Simply put, scaffolding refers to the process of adding rows to a dataset to achieve a higher level of granularity. This is useful for when we need to analyse data points that don’t explicitly exist in the original dataset.
This technique is most commonly used when working with dates, where certain time periods may be missing but still need to be represented for accurate analysis. Scaffolding fills in these gaps, giving you a dataset that behaves the way you’d expect for analysis.
Much like scaffolding in construction supports workers as they build, scaffolding in data supports analysis by providing the rows needed to work with a more complete and consistent dataset.
Let’s look at a simple example to put this concept into practice!
Let’s say you’re a gardener and you suspect you’ve been over-watering your plants, perhaps because you've accidentally been watering on days it’s already rained. To get a better understanding of this, for the next month you decide to track rainfall by writing down the date every time it rains. On dry days, you don’t record anything. At the end of the month, your data only contains rainy days.
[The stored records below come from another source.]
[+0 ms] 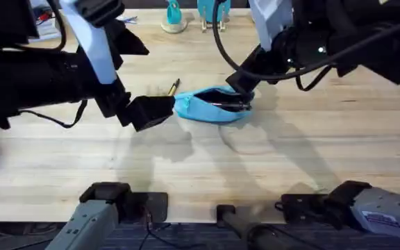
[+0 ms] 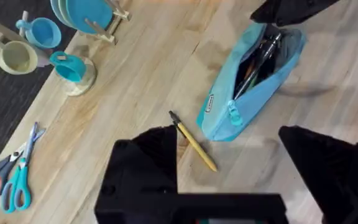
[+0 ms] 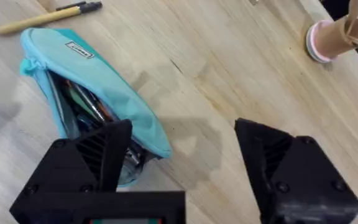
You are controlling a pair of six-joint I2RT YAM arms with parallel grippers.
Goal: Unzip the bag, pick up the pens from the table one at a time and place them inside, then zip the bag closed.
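light blue oval fabric pencil bag (image 1: 212, 106) unzipped mid light wooden table (image 1: 186, 167), pens visible inside.
yellow dark-tipped pen (image 2: 194, 142) lies just beyond its left end. left gripper (image 2: 232, 168) and right gripper (image 3: 182, 149) both spread, empty; near half bare.

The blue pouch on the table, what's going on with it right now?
The bag lies unzipped on the table with pens already inside. The right gripper hovers open over one end of it. One yellow pen lies beside the bag, and the open left gripper is right above it, holding nothing.
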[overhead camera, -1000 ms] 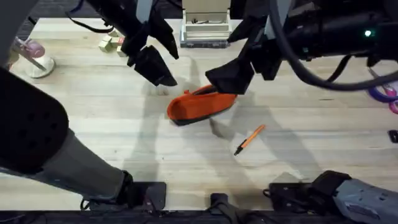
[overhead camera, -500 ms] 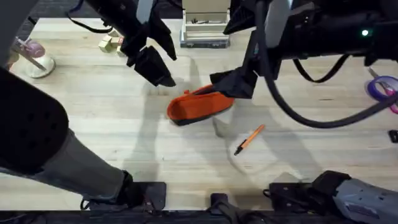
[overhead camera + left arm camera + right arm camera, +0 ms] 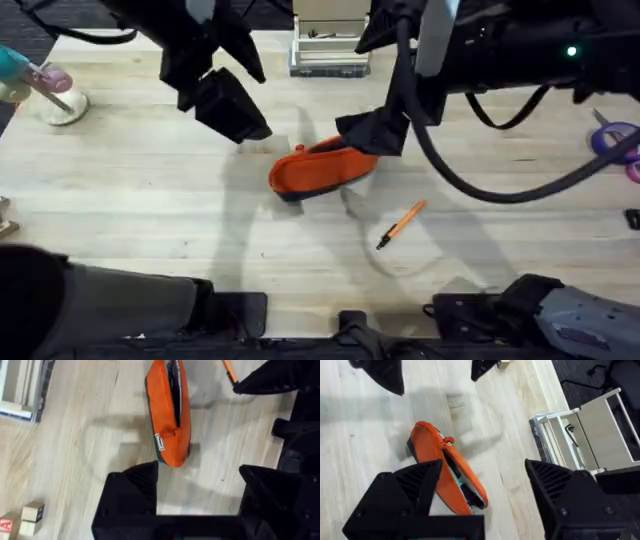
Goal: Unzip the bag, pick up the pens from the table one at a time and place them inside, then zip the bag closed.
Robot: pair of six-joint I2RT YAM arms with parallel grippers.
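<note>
Orange soft pencil pouch with a dark base strip lies near the middle of the light wooden plank desk, its top zipper partly open so a dark gap shows along the far half, the small orange pull sitting near its left end.

At the far left edge of the desk stands a pale round object with a pink top, and farther along are small wooden blocks. The left hand hovers above the desk just left of the pouch, apart from it, its black fingers spread and empty. Behind the pouch, at the far edge, stands a white wire rack. The right hand hangs over the pouch's right end, fingers spread wide; whether it touches the fabric cannot be told. A slim orange pen with a black tip lies on the desk to the right of the pouch. Purple-handled scissors rest at the right edge.
</note>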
If you then want to see which days had no rain, and therefore how often you watered the plants, you would need a row for every day – which you currently don’t have. This is where scaffolding comes into play, let’s see how this can be done in Tableauprep using new rows.
Before we get to that, we first need a clean step after loading in the data, where two calculated fields are created. 'Start_date' with the calculation DATE("2026-01-01"), and 'End_date' with the calculation DATE("2026-01-31"). We want a row for every day of January, so by ‘hard-coding’ the 1st and the 31st we define the boundaries of our calendar.
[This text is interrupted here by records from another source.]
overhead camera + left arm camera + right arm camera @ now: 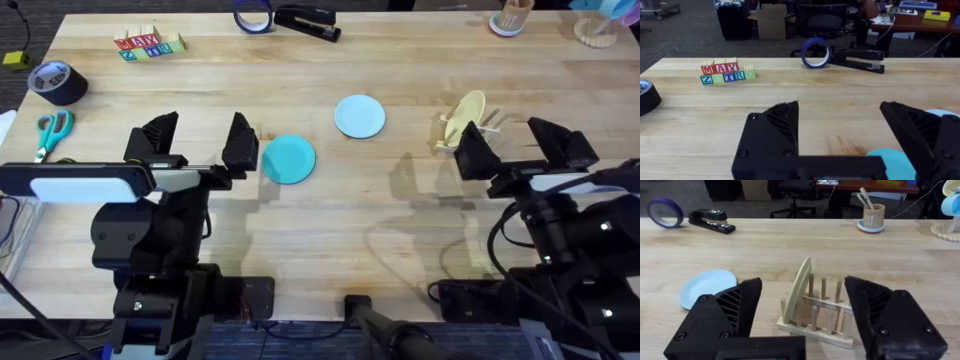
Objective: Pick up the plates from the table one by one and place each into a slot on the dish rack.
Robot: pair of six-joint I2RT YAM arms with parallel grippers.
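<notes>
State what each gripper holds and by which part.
Nothing is held. The left gripper and right gripper are both open and empty.

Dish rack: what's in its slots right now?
The dish rack holds one pale yellow plate leaning in an end slot. The other slots stand empty. The light blue plate lies on the table.

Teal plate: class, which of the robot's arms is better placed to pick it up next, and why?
Left, probably. The left gripper is open right beside the teal plate, while the right gripper sits by the dish rack, farther away.
</notes>
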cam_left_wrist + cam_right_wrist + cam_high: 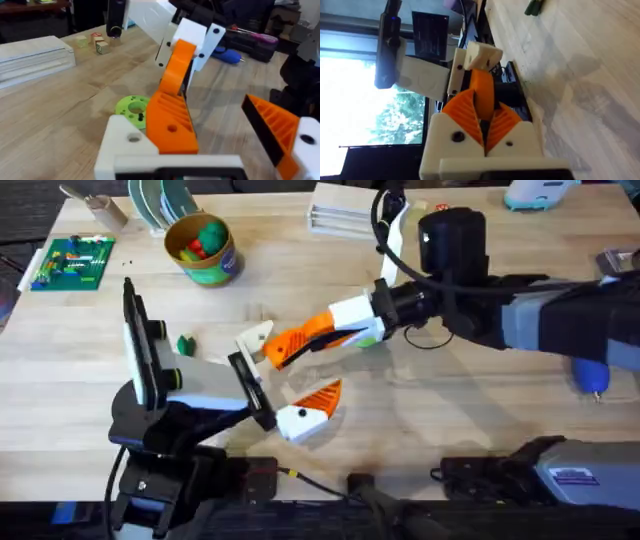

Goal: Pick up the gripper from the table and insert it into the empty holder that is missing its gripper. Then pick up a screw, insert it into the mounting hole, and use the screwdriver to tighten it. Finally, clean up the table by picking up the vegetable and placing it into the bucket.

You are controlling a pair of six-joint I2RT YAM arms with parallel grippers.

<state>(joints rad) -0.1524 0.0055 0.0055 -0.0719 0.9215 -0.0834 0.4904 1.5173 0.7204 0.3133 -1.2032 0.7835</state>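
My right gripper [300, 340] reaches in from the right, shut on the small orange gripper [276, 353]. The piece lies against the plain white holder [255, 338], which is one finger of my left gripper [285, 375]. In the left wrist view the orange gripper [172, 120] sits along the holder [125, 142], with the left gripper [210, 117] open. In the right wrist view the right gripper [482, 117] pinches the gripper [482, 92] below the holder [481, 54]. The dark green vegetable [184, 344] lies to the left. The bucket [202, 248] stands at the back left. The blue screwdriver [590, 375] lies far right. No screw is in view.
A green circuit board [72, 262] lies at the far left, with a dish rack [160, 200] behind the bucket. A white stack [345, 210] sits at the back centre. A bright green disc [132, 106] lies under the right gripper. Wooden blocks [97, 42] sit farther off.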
Because these new fields are added to every row of the original data, we need to use an aggregate step next, grouping by 'Start_date' and 'End_date'. This 'squashes' the data down to a single row so that when we generate the new dates, we don't accidentally multiply our rows.

Now, we can use the new rows step, choosing to add new rows with value ranges from two fields and selecting these two fields to be 'Start_date' and 'End_date'. 31 rows will be created, as every day between the 1st and 31st inclusive is filled in.
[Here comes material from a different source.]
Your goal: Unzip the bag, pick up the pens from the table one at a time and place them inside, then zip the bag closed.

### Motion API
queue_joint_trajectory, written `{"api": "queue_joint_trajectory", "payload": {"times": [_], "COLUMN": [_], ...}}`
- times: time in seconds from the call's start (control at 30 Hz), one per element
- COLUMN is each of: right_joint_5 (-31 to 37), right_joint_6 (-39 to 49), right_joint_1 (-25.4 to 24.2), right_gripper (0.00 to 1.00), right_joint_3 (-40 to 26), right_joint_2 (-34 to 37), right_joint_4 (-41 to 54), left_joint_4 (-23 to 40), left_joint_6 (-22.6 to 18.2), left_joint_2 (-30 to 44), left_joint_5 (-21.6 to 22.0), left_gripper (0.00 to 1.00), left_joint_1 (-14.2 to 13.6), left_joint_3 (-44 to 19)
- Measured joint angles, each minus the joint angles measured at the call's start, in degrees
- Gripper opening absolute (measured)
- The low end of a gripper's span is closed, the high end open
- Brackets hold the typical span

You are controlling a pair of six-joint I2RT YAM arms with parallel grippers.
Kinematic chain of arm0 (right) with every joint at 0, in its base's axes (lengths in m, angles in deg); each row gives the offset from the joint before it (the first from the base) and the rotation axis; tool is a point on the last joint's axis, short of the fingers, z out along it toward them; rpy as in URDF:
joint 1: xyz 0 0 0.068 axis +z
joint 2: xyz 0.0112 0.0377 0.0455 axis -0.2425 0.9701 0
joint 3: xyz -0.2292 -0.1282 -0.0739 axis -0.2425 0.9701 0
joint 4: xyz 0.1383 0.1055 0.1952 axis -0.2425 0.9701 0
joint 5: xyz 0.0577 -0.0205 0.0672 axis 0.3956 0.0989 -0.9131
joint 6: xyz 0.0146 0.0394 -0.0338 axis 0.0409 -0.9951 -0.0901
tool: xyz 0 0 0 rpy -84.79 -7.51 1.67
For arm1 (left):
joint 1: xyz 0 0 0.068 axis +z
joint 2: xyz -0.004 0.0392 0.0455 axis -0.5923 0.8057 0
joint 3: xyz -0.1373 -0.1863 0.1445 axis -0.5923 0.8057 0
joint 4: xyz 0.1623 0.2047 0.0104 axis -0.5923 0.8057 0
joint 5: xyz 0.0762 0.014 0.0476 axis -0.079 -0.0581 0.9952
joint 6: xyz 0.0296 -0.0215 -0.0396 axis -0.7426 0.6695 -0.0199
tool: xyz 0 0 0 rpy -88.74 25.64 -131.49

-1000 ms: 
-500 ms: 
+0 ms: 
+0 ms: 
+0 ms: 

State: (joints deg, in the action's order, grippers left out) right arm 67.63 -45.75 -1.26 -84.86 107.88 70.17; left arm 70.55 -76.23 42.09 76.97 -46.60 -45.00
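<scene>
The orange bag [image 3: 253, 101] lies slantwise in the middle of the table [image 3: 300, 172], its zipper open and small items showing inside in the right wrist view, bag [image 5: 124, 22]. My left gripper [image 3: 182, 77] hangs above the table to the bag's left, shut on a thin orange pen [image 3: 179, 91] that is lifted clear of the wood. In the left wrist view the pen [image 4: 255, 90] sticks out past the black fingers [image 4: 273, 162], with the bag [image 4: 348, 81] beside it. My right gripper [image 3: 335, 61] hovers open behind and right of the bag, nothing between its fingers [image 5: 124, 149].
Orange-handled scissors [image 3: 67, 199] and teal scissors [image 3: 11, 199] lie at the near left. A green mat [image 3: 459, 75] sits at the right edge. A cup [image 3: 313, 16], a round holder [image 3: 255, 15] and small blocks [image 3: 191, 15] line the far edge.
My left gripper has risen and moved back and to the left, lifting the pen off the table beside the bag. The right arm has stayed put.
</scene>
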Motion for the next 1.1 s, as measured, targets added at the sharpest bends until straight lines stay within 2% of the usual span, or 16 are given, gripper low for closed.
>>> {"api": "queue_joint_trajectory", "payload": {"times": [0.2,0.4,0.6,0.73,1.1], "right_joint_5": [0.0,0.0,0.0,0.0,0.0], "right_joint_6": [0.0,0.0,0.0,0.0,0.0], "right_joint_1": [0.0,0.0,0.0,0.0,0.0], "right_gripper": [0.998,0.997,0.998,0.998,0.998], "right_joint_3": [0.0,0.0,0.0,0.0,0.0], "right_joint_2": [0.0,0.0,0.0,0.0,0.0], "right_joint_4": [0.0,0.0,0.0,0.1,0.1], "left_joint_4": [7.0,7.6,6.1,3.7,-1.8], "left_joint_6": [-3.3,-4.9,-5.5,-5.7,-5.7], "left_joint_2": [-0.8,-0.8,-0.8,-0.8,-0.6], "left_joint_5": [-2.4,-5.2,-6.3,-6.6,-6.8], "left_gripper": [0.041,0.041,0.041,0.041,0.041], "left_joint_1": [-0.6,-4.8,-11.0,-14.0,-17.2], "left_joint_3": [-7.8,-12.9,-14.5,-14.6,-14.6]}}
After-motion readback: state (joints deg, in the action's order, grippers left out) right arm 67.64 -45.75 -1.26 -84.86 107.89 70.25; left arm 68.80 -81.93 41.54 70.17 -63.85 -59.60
Now that we have a complete 31-day calendar, we need to bring back our original rainfall dates. This can be done using a join step connecting the new rows step with the original data. This will be a left join (keeping all the rows from the 31-day calendar side), with the join clause as Generated_date = Rainfall_date. This keeps the calendar intact, while matching up our generated days to the specific days it actually rained.

Finally, we’ll add one last clean step to interpret our results. First, the Start_date and End_date columns can be deleted, as they are no longer needed. Next, since the dates it didn't rain won't have a match from our original list, the Rainfall_date field will be null for those rows. We can use a simple calculation to label them in a new field called 'Did it rain?':
IF ISNULL([Rainfall_date])
THEN "No"
ELSE "Yes"
END

Ultimately, by filling in those gaps in the dates, we’ve turned a scattered list of rainy dates into a garden diary. We can now clearly see exactly which days it didn’t rain and how often we had to step in with the watering can. If you've been following along, your flow so far should look like this:

Of course, this is just a simple example, but in the world of data analytics, it’s important to remember that missing data is still data. Whether you’re tracking rainfall in your backyard or customer churn in a business, scaffolding can help you see the whole picture rather than just a collection of isolated data points.